Willow Grace has been battling some little illness for the last three days, high fever which peaked at 104.3 and no appetite. I decided to keep her home today, and, of course, I can't just sit around and watch her lying there soaking up Disney and Nick Jr. shows. I've been cleaning... everything - mopping, vacuuming, washing and folding laundry, scouring the bathrooms, and basically wiping down every surface that would stand still. That's what mamas do. And maybe with a newly disinfected house we can finally banish this little annoying bug.

Today Willow Grace decided not to call me Mama, at least not mainly. I've either been Sweetie or Ariel. She decided that she wanted me to call her Cinderella and also decided to give some of the other women in our family princess names. I'll list them in case those ladies tune in here today:
Gran-Gran (my mother-in-law): Snow White
Nana (my mom): Jasmine
Eva Joy (my sister): Sleeping Beauty (I think this one fits great!)
Kara (my sister-in-law): Tiana
Meredith (my sister-in-law): Belle
She wanted to give her daddy a princess name as well, but I told her we could call him Prince Charming and, thankfully, she agreed!

I better go, my little Cinderella is calling.


I couldn't find a pic of her in her Cinderella dress, but here's our little drama queen as Belle just a month ago.

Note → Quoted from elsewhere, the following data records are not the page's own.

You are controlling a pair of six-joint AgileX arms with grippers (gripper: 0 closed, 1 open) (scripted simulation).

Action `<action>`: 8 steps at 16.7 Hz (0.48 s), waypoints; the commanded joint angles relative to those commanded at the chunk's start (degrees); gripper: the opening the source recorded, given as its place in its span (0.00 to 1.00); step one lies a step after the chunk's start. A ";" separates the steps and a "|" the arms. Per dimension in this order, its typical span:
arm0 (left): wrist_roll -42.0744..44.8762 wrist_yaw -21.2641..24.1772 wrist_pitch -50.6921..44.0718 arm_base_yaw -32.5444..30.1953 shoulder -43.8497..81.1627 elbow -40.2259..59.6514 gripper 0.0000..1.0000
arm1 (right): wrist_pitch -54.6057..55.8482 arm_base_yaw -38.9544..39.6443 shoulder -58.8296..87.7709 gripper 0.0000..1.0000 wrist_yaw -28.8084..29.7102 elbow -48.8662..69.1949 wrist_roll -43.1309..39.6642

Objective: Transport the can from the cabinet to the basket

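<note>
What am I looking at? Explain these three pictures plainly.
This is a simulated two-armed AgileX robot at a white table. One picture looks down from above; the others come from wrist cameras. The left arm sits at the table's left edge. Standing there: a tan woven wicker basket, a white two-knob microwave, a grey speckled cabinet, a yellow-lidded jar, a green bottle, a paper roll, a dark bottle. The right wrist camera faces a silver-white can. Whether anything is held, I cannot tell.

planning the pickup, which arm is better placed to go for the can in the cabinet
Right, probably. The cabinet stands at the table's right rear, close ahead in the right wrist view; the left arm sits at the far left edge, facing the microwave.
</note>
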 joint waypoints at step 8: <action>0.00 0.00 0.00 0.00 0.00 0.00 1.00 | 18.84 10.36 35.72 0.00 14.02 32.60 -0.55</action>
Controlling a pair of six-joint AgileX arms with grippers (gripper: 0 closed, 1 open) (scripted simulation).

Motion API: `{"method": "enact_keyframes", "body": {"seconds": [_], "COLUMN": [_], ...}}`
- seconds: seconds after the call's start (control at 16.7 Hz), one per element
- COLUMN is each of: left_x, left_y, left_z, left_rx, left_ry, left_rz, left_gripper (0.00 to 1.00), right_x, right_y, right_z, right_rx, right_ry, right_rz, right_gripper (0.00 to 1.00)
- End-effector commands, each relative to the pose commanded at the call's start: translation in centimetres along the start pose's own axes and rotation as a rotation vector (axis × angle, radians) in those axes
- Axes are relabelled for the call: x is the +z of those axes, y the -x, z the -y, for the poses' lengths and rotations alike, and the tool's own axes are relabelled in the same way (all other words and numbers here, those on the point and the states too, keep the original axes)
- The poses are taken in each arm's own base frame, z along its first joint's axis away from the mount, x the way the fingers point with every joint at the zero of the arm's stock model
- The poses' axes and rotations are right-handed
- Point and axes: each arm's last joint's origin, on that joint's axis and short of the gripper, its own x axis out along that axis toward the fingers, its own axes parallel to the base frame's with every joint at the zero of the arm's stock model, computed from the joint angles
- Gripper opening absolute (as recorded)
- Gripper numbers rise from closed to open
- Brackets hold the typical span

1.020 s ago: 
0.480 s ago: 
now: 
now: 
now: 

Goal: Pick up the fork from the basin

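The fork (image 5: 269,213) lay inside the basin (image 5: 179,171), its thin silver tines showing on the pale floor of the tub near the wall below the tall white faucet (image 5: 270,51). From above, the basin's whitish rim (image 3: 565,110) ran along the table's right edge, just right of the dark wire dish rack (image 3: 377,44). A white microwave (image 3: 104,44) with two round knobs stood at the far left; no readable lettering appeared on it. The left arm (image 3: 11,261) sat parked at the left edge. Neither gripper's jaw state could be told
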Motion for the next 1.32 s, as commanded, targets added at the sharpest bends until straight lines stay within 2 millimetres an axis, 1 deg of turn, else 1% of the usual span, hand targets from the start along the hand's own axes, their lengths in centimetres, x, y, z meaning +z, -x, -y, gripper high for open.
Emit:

Tuesday, November 09, 2010

Once a teacher....

I am an English teacher, and that will always be part of me. It’s just not what I’m currently doing and haven’t since I had Willow Grace a little over 3 years ago. But I will always teach in some form, even if it’s an unconventional form. The last two years I worked for admissions, and I’m thrilled that this year finds me back in the classroom every day.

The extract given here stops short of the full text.